Mexican-American chemist and academic

Jorge Gardea-Torresdey is a Mexican-American chemist and academic. He is the Dudley Professor of Chemistry and Environmental Science and Engineering at the University of Texas at El Paso (UTEP). In 2002, he led a team that discovered the ability of alfalfa to take up gold from soil and to store it in the form of nanoparticles.

==Biography==
Gardea-Torresdey grew up in Parral, a mining area in Northern Mexico. He went back and forth to the United States as a child. He was raised in a business family, and he had nine siblings, all of whom were younger. From an early age, Gardea-Torresdey was interested in chemistry, to the disappointment of his family of entrepreneurs. He obtained a doctorate at New Mexico State University, where he studied under Dennis Darnall and Joseph Wang.
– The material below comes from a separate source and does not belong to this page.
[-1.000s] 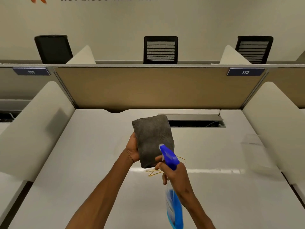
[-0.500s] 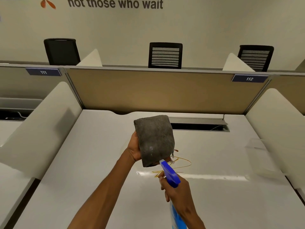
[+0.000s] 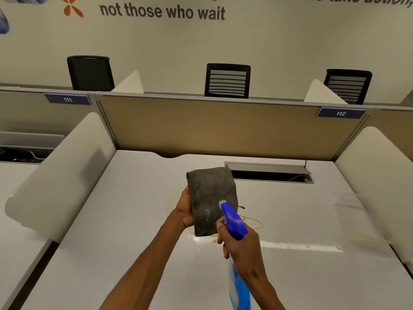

Gardea-Torresdey joined the UTEP faculty in 1994 and became the chemistry department head from 2001 to 2018. His work focuses on the use of nanoparticles. In 2002, Gardea-Torresdey led a team from UTEP using technology at the Stanford Synchrotron Radiation Lightsource (SSRL) to study phytoremediation in alfalfa plants. The team demonstrated that alfalfa would extract gold from the medium in which it was growing and that it would store the gold in the form of nanoparticles. Gardea-Torresdey estimated that, after some refinement, the process could harvest gold amounting to about 20 percent of the weight of the plant.

He received the 2009 Distinguished Scientist Award from the Society for Advancement of Chicanos/Hispanics and Native Americans in Science (SACNAS). He was named a Minnie Stevens Piper Professor in 2012, one of ten in Texas that year, in recognition of his research and classroom accomplishments.